Once the pictures are removed, restate the listing word for word.

..........

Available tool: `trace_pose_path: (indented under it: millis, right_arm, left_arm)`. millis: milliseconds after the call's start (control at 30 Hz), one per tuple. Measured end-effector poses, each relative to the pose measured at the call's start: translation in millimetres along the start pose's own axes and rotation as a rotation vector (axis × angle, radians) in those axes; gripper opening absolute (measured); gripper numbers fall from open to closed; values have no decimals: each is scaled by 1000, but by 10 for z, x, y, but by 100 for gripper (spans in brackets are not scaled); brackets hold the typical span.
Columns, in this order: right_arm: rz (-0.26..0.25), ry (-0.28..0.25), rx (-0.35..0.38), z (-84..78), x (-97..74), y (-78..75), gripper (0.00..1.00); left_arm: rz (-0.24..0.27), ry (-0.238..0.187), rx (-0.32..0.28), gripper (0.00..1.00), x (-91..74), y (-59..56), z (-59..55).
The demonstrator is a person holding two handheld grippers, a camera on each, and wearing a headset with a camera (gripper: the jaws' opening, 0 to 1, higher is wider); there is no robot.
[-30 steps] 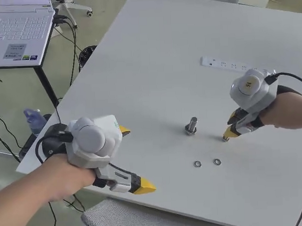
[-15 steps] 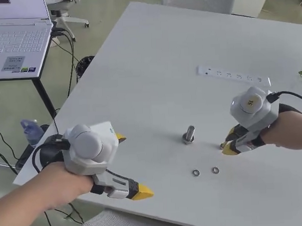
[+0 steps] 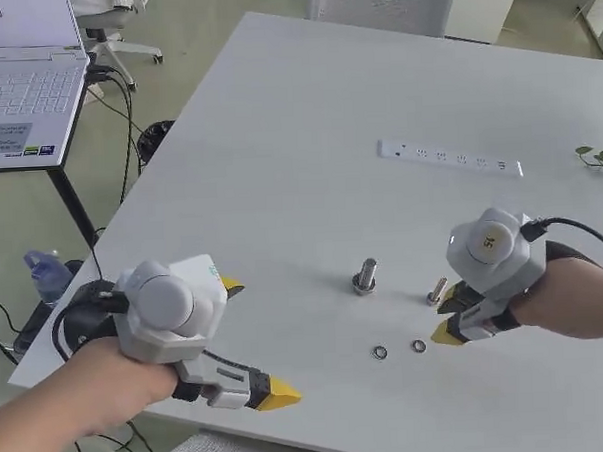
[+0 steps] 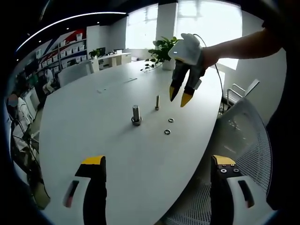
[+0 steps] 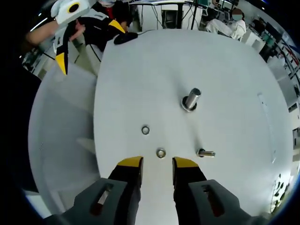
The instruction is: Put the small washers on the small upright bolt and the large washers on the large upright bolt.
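Sitting off the table at far left, a laptop (image 3: 20, 88) is on a side stand, with a water bottle (image 3: 45, 272) lower down beside it. The left gripper (image 3: 256, 338) hovers over the near-left edge of the white table (image 3: 298, 136). Its claw is spread wide with nothing in it, and the left gripper view (image 4: 158, 161) shows the same wide spread.

Mid-table, the large bolt (image 3: 365, 276) stands upright. In front of it two washers lie flat on the table, near each other but apart: the left washer (image 3: 380, 352) and the right washer (image 3: 418, 346). The small bolt (image 3: 436, 291) stands upright to the right of the large bolt, apart from it.

The right gripper (image 3: 444, 317) hangs just beside the small bolt, tips angled down, claw at a narrow gap and holding nothing. In the right gripper view (image 5: 157, 162) the right washer (image 5: 161, 153) lies just ahead of the tips, with the small bolt (image 5: 205, 153) off to one side.

A power strip (image 3: 449, 157) lies on the far side of the table, and plant leaves (image 3: 601, 156) show at the right edge.
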State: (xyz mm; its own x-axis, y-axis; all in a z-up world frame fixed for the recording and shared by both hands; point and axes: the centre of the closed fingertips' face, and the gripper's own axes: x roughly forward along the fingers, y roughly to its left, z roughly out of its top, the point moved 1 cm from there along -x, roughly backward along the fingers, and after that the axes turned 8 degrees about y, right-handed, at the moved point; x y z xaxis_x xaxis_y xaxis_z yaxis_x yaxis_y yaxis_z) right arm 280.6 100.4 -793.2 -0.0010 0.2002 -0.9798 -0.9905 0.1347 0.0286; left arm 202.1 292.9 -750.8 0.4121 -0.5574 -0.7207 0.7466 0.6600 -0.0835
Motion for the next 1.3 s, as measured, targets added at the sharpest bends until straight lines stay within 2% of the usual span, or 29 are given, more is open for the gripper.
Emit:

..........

● **Solution to the problem**
Available tool: `trace_pose_path: (indented under it: millis, right_arm, left_arm)`. millis: milliseconds after the call's start (control at 30 Hz), one per tuple. Measured end-effector poses, each relative to the pose measured at the call's start: translation in millimetres along the start pose's own axes and rotation as a rotation vector (axis × angle, radians) in those axes; gripper opening absolute (measured); gripper numbers fall from open to closed; values have no decimals: each is scaled by 1000, but by 10 for z, x, y, but by 100 for gripper (spans in brackets are not scaled); brackets hold the typical span.
Columns, in this order: right_arm: rz (-0.26..0.25), ry (-0.28..0.25), rx (-0.35..0.38), z (-84..78), x (-97..74), y (-78..75), gripper (0.00..1.00); left_arm: rz (-0.24..0.27), ry (-0.238..0.187), rx (-0.32..0.28), gripper (0.00..1.00), x (-91..74), y (-59..56), z (-59..55).
The demonstrator is a person holding two handheld grippers, a camera on each, and wearing a headset with a camera (gripper: the jaws' opening, 0 to 1, higher is wider); there is no robot.
[-30 steps] 
[-15 steps] 
[+0 steps] 
[+0 steps] 
[+0 steps] 
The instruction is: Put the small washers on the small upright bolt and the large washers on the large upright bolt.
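Sitting off the table at far left, a laptop (image 3: 20, 88) is on a side stand, with a water bottle (image 3: 45, 272) lower down beside it. The left gripper (image 3: 256, 338) hovers over the near-left edge of the white table (image 3: 298, 136). Its claw is spread wide with nothing in it, and the left gripper view (image 4: 158, 161) shows the same wide spread.

Mid-table, the large bolt (image 3: 365, 276) stands upright. In front of it two washers lie flat on the table, near each other but apart: the left washer (image 3: 380, 352) and the right washer (image 3: 418, 346). The small bolt (image 3: 436, 291) stands upright to the right of the large bolt, apart from it.

The right gripper (image 3: 444, 317) hangs just beside the small bolt, tips angled down, claw at a narrow gap and holding nothing. In the right gripper view (image 5: 157, 162) the right washer (image 5: 161, 153) lies just ahead of the tips, with the small bolt (image 5: 205, 153) off to one side.

A power strip (image 3: 449, 157) lies on the far side of the table, and plant leaves (image 3: 601, 156) show at the right edge.
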State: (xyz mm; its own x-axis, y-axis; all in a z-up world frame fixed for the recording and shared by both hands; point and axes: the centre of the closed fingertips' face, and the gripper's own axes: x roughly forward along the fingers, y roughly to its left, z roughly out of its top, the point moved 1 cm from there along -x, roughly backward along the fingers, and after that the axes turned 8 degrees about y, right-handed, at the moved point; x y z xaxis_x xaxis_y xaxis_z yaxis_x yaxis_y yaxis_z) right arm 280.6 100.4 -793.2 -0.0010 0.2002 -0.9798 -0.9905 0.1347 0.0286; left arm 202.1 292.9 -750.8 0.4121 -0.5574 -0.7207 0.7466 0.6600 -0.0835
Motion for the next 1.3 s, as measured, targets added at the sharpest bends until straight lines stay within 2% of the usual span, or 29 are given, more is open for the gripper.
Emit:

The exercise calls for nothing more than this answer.